Susan Wicks is uncowed by this. One of last year's New Generation poets, she has published two collections, Singing Underwater and Open Diagnosis. Slightly uneven, both reveal a startling and often surreal imagination, a preoccupation with birth, sex and the cycle of life and a cool, unflinching gaze. It is this gaze - detached, precise, observant - that sets the tone of her memoir, an account that proves to be utterly without self-pity. It begins (and ends) with the news of her mother's death, the event she has feared and imagined all her life. Her father's response is "a strange sound, an odd kind of high wailing", a torrent of grief that becomes and remains a part of him. From this point on, he is identifiable by "the sound of his keening", a word which gives a weird dignity to his despair. And from this point on, Wicks is a slave to a father who is catapulted into old age, loneliness and dependency.

Her account seems at first to be a random collection of snippets and jottings. In fact, it is very carefully structured, a collage of visits to her father, bearing casseroles and clean clothes, memories of childhood, dreams, fantasies and refrains. All are recounted in the same dispassionate, clear prose, spare to the point of extreme economy. The result has a staccato and fragmented quality that feels appropriate for a subject which could, in other hands, have sunk into nostalgic sentimentality. With a poet's eye, she selects details, images and snatches of dialogue that build up a convincing picture of her father's character, his relationship with her mother and their life together as a family.

An interesting tension emerges between the child's hero-worship of a father who makes wonderful toys and is admired by all her friends and the adult's clear perception of a man dominated by his lifelong desire for attention. A further tension is added by fantasies and dreams. It is here that the stress, anxiety and sheer horror of it all surfaces. Wicks the loyal and loving daughter is endlessly patient, kind and solicitous, even though it takes her father "more than five hours ... to have his breakfast and get dressed". Faced with the sight of him "clinging to the banisters and wailing", his utter helplessness and vulnerability, she has dreams about fighting off dead limbs. She also has fantasies of escape, of being found by her father wearing her mother's huge, custom-made bra, even of suffocating him. These are recounted in the future tense and their true status - dream? reality? desire? - is not immediately clear. They add texture and uncertainty to the narrative, a kind of contained, poetic wildness.
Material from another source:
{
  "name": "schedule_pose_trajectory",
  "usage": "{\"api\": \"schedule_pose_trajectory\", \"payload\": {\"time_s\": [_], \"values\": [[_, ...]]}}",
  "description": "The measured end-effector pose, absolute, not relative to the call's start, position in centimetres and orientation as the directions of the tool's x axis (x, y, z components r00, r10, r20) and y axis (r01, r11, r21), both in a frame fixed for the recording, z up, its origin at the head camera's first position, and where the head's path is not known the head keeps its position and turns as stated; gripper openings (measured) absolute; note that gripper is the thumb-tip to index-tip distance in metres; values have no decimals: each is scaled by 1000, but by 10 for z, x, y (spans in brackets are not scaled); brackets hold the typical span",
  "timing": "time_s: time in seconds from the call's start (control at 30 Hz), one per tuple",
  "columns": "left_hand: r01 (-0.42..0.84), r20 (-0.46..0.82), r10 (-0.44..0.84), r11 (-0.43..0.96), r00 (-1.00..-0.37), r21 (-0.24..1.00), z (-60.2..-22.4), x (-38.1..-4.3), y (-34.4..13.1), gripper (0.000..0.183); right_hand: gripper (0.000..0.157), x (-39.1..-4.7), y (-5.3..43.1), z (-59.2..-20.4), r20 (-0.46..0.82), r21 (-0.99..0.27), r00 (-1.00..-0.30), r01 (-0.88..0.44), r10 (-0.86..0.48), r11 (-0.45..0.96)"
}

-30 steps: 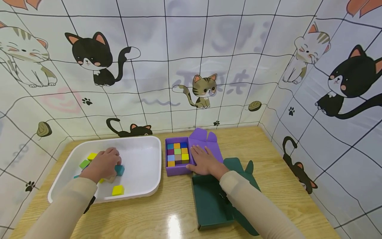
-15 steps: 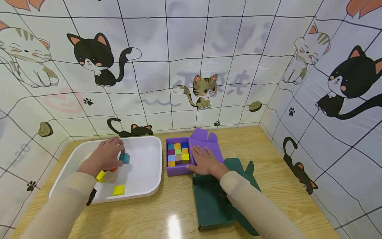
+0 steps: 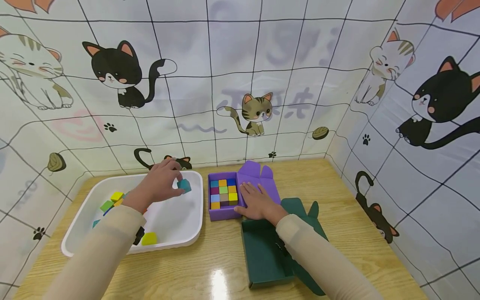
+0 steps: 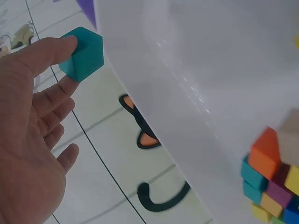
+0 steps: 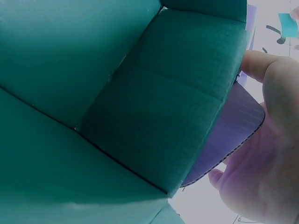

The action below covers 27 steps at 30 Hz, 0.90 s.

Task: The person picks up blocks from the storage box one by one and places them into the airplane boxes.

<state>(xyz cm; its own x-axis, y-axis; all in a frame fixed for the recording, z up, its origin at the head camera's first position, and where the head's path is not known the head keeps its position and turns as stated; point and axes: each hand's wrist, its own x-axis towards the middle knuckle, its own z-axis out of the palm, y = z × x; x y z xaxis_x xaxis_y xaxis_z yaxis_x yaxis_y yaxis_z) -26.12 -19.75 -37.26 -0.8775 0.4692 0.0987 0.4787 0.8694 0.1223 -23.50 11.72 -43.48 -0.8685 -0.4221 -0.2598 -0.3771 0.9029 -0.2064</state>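
In the head view my left hand (image 3: 159, 182) pinches a teal cube (image 3: 184, 186) between thumb and fingers, above the right part of a white tray (image 3: 176, 223). The left wrist view shows the thumb pressed on the cube's face, with the other fingers loosely bent below. My right hand (image 3: 258, 203) rests with spread fingers on the folded-out lid (image 3: 269, 186) of a purple box (image 3: 223, 215), its thumb at the box's side edge. Inside that box sit rows of coloured cubes (image 3: 223, 190).
A dark green box (image 3: 268, 260) lies open in front of the purple one, under the right forearm. Several loose blocks (image 3: 106, 206) lie at the tray's left, and a yellow block (image 3: 149, 238) near its front edge. A cat-patterned sheet (image 3: 195, 96) rises behind the wooden table (image 3: 195, 271).
My left hand has picked the teal cube from the tray's middle and carried it up and right, uncovering the blocks at the left. The right hand has stayed on the purple lid.
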Motion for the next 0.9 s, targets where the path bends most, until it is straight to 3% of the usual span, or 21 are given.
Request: {"api": "schedule_pose_trajectory", "payload": {"time_s": [0.2, 0.5, 0.9], "values": [[539, 105, 530, 836, -841, 99, -369, -267, -160, 28, 81, -235, 117, -434, -259, -209, -868, -377, -423, 902], [597, 7, 597, 801, -802, 47, -375, -269, -107, 32, 80, -235, 116, -433, -263, -207, -868, -376, -422, 903], [621, -128, 617, 784, -776, 15, -402, -275, -85, 28, 79, -237, 117, -433, -270, -219, -862, -379, -429, 899]]}}
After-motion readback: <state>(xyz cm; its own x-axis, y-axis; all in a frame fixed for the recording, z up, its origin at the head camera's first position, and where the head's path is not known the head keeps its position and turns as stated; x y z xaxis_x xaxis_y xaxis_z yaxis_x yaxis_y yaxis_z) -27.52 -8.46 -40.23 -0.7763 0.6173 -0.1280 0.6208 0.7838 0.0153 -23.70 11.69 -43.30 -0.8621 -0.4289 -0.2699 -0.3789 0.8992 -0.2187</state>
Two central images emerge, symbols of love and ambivalence. The first is the driving mentioned in the title. Wicks's frequent car journeys to visit her father are among her happiest moments, taking her to the person she loves so much and also offering the fantasy of escape from that responsibility. They are simultaneously a symbol of enslavement and freedom, life-as-a- journey, suspended animation and waiting for death. The second is the kite whose string is on the cover. Eric Wicks made beautiful kites for his daughter, kites she would fly proudly and then, to his horror, by accident, release. This memory is a wonderful, if rather literal, symbol of the bond between father and daughter and also of uncertainty, transience and letting go.

This book is, above all, a record of love and its capacity to surprise. It is a tribute to a man who was not particularly talented, bright or handsome, but who was made extraordinary by the love he gave and received. In spite of all the frustration, irritation and anxiety, there is no sense of unfinished business, tangled knots orLarkin's infamous dictum. No father could ask for more.